Pelosi Advocates The Crippling Of The US Military
Jan 28, 2010 27 Comments ›› Erik Wong
House Speaker Nancy Pelosi (D-Calif.) suggested Thursday morning she would support a version of the president’s proposed spending freeze that included defense spending.
She stressed the entire defense budget “should not be exempted,” as President Barack Obama proposed in his State of the Union address Wednesday night, because the Pentagon too suffers from costly, wasteful programs that could produce savings.
“We want them to have everything they need,” Pelosi said of military forces abroad and their families. “But we do not support an entitlement program for overruns in defense contracting,” she quickly added, noting millions could be saved if lawmakers ensured Defense contracts did not overshoot spending targets.
The president’s proposed spending freeze would not cover the Defense Department. It would cap spending at current levels for all discretionary areas of the budget — about one-sixth of what Congress authorizes every year. The move is expected to save about $250 billion over the next three years, White House officials have said.

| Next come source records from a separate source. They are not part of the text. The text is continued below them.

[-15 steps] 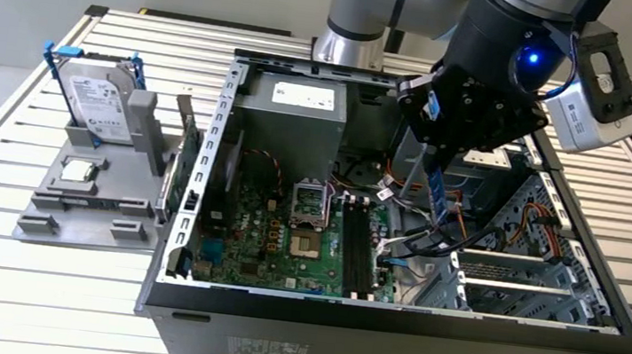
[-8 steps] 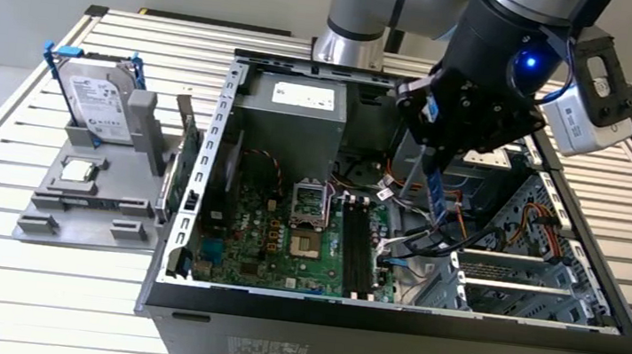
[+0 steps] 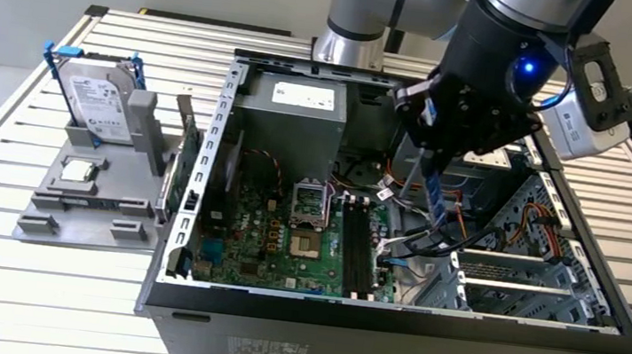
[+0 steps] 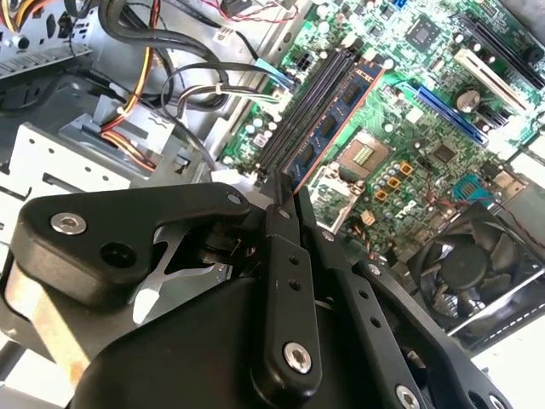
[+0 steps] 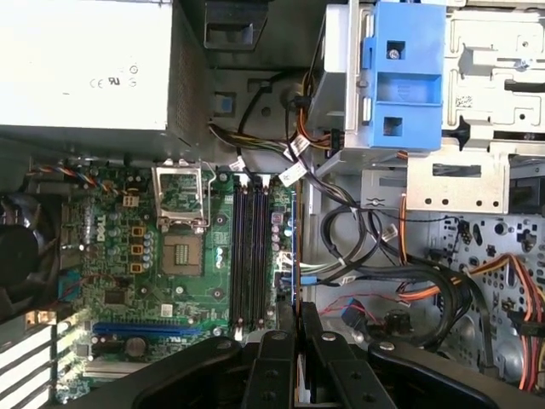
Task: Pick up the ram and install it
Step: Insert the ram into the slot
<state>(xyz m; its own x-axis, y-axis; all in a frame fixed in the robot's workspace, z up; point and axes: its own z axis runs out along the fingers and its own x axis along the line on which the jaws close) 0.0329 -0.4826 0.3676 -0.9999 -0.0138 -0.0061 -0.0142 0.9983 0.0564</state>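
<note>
My gripper hangs over the open computer case, shut on the ram. The ram is a narrow blue stick with dark chips, pointing down from the fingers into the case. In the exterior view its lower end hovers a little to the right of the black memory slots, above loose cables. In the second wrist view the ram runs out from the gripper alongside the memory slots. In the first wrist view the ram appears edge-on beside the memory slots, held by the gripper.
A silver hard drive with blue clips and a green expansion card stand on a grey holder at the exterior view's left. Inside the case are the power supply, CPU socket, cables, a blue drive bracket and a fan.
</note>
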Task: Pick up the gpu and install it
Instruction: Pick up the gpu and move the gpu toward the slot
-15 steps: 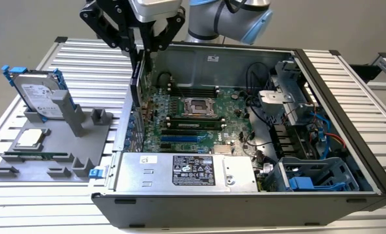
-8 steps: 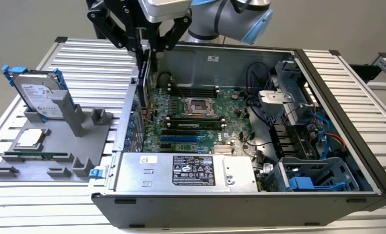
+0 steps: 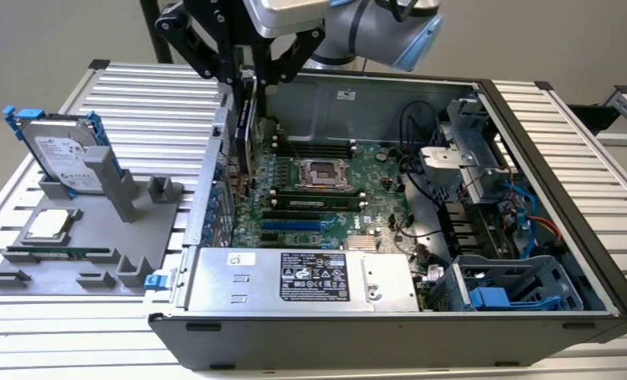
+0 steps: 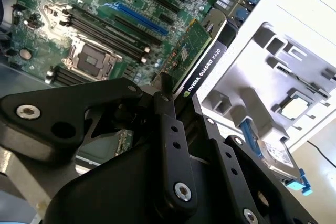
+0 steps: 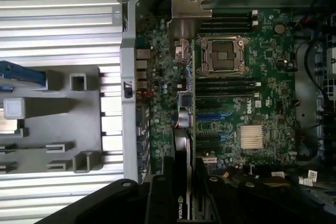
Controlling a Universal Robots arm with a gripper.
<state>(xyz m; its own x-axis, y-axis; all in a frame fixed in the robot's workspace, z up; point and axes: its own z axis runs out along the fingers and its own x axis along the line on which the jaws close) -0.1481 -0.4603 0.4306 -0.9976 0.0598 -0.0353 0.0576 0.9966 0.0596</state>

Obama’s general push for fiscal discipline has won the praise of all lawmakers, but many seemed to differ this week on how to approach it. Republicans criticized the president’s call for a freeze on Wednesday, charging it arrives only after Democrats enacted huge spending increases. Some Democrats even worry it could touch areas that desperately need funding during a period of economic decline.
“We’ll have to look see what the president’s talking about cutting,†Senate Majority Leader Harry Reid (D-Nev.) said Wednesday. “We have to make sure that we have money for education, and also police services and firefighting among other things.”